But what my final requirement from this code is::
to get the above text in second with a link associated to it.
Any help is Appreciated..
Instead of writing your own parser solution you could use an existing one like Symfony's DomCrawler component: http://symfony.com/doc/current/components/dom_crawler.html
$crawler = new Crawler($returned_content);
$linkTexts = $crawler->filterXPath('//a')->each(function (Crawler $node, $i) {
return $node->text();
});
Or if you want to traverse the DOM tree yourself you can use DOMDocument's loadHTML
http://php.net/manual/en/domdocument.loadhtml.php
$document = new DOMDocument();
$document->loadHTML($returned_content);
foreach ($document->getElementsByTagName('a') as $link) {
$text = $link->nodeValue;
}
EDIT:
To get the links you want, the code assumes you have a $returned_content variable with the HTML you want to parse.
// creating a new instance of DOMDocument (DOM = Document Object Model)
$domDocument = new DOMDocument();
// save previous libxml error reporting and set error reporting to internal
// to be able to parse not well formed HTML doc
$previousErrorReporting = libxml_use_internal_errors(true);
$domDocument->loadHTML($returned_content);
libxml_use_internal_errors($previousErrorReporting);
$links = [];
/** #var DOMElement $node */
// getting all <a> element from the HTML
foreach ($domDocument->getElementsByTagName('a') as $node) {
$parentNode = $node->parentNode;
// checking if the <a> is under a <td> that has class="FootNotes2"

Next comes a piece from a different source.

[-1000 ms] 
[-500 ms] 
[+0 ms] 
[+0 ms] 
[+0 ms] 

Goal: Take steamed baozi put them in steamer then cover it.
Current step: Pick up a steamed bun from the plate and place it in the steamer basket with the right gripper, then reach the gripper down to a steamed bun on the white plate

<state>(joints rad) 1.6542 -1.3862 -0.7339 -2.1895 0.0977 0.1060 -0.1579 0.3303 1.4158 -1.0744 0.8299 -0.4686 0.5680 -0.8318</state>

$isChildOfAFootNotesTd = $parentNode->nodeName === 'td' && $parentNode->getAttribute('class') === 'FootNotes2';
// checking if the <a> has class="Links2"
$isLinkOfLink2Class = $node->getAttribute('class') == 'Links2';
// as I assumed you wanted links from the <td> this check makes sure that both of the above conditions are fulfilled
if ($isChildOfAFootNotesTd && $isLinkOfLink2Class) {
$links[] = [
'href' => $node->getAttribute('href'),
'text' => $parentNode->textContent,
];
}
}
print_r($links);
This will create you an array similar to:
Array
(
[0] => Array
(
[href] => /files/forum/2017/1/837242.php
[text] => Q#Q Drill Time ① - cardio69
)
[1] => Array
(
[href] => /files/forum/2017/1/837356.php
[text] => study partner in Houston - lacy
)
[2] => Array
(
[href] => /files/forum/2017/1/837110.php
[text] => Serious dedicated study partner for U World - step12013
)
...
Using the Simple HTML DOM Parser library, you can use the following code:
<?php
require('simple_html_dom.php'); // you might need to change this, depending on where you saved the library file.
$html = file_get_html('http://www.usmleforum.com/forum/index.php?forum=1');
foreach($html->find('td.FootNotes2 a') as $element) { // find all <a>-elements inside a <td class="FootNotes2">-element
$element->href = "http://www.usmleforum.com" . $element->href; // you can also access only certain attributes of the elements (e.g. the url).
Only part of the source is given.